Cette conclusion n’est en rien contraire à la logique. Je me demande si, en fait, elle est exacte. L’évolution régressive, comme la disparition des espèces, n’est qu’un accident. Si la taupe s’est enfoncée dans la terre pour y chercher sa proie, c’est que, sans doute, un jour est arrivé où elle a rencontré au-dessus du sol des espèces concurrentes qui, plus fortes, plus agiles ou plus rusées, menaçaient de la réduire à la famine. De sorte que sa dégradation, à elle, est plus que compensée par le perfectionnement de ses rivales.
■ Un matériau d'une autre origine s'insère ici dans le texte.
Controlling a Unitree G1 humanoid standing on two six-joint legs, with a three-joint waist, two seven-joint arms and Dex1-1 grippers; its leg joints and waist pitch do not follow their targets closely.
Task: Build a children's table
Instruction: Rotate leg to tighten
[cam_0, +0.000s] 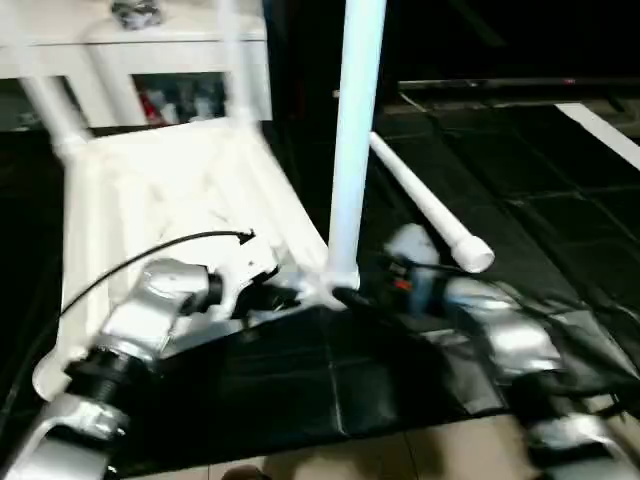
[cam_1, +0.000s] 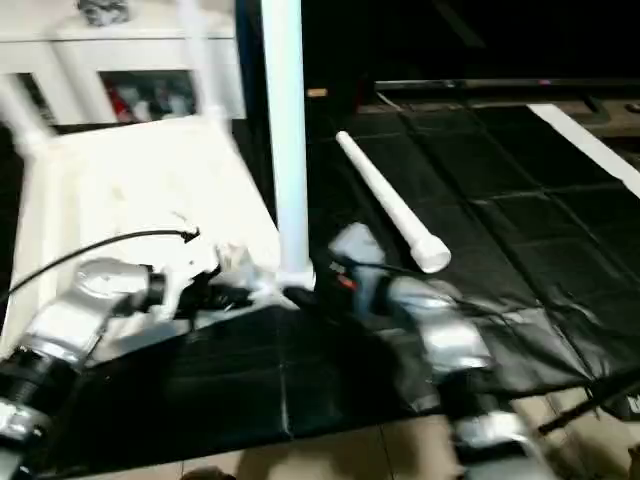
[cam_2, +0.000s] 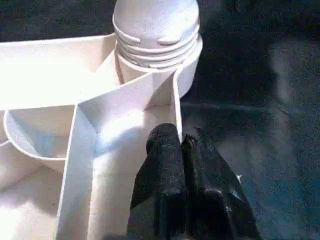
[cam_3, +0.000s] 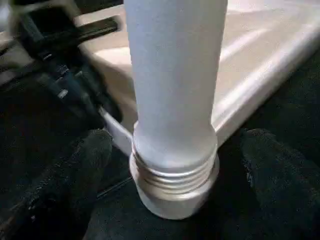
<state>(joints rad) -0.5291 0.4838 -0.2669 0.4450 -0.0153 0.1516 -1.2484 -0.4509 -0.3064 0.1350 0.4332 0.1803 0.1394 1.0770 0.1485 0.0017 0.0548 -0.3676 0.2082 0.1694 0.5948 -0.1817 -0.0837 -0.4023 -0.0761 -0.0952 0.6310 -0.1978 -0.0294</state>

Je crois au progrès, ou, si l’on veut, à la prépondérance de l’évolution progressive. L’histoire est là d’ailleurs qui vient prêter son témoignage à l’appui de la thèse dont je prends la défense. Les nations naissent, grandissent, déclinent et meurent ; mais l’humanité, prise dans son ensemble, marche toujours en avant. Le xviie siècle vaut mieux que le xvie et ne vaut pas le xviiie, qui, lui, est surpassé par le xixe.
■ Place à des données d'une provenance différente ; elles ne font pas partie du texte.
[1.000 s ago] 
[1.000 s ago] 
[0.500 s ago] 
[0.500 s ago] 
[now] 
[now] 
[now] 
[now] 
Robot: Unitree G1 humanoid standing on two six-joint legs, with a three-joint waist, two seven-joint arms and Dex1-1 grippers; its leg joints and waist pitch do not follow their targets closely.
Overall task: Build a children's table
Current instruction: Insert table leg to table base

Et puis, l’ajouterai-je ? sans la foi au progrès, l’univers est inexplicable. Nous ne pouvons concevoir son existence actuelle sans placer l’intelligence et la volonté à son origine. Quelle pourrait donc être sa fin ? l’anéantissement de ces deux facultés qui lui donnent sa raison d’être ? Il deviendrait exclusivement matériel ? Qu’est-ce que cela peut vouloir dire ? De plus, le savoir atteindrait un jour son apogée pour ensuite décroître ! Non seulement il serait fini, mais il serait d’avance voué au néant ! Or, ce qui est vrai de notre système planétaire s’applique évidemment aux autres systèmes qui peuplent l’espace. Partout la science serait bornée et destinée à la destruction ! Il y aurait donc des choses, venues on ne sait d’où, des lois dictées on ne sait par qui ou par quoi, et dont la connaissance serait à tout jamais interdite ! Ce scepticisme désespérant est, au fond, des plus orgueilleux. L’homme commence par reconnaître modestement que son savoir est limité, mais il impose ses propres limites au reste du monde.

Voyons donc s’il est possible de défendre la loi du progrès,

Quelle est la condition du progrès ? Ce n’est pas l’adaptation au milieu. Quand la taupe s’accommode à une vie souterraine, certes, il en résulte pour elle certains avantages, comme lorsqu’un animal errant se fait parasite. Mais cette accommodation se traduisant par une perte d’organe, il y a, tout bien compté, dégénérescence. Des organes devenus inutiles s’atrophient, mais leur disparition n’en constitue pas moins un déchet, une rétrogradation.

  1. Voir Ribot, l’Hérédité psychologique, 2e éd., p. 265 et suiv.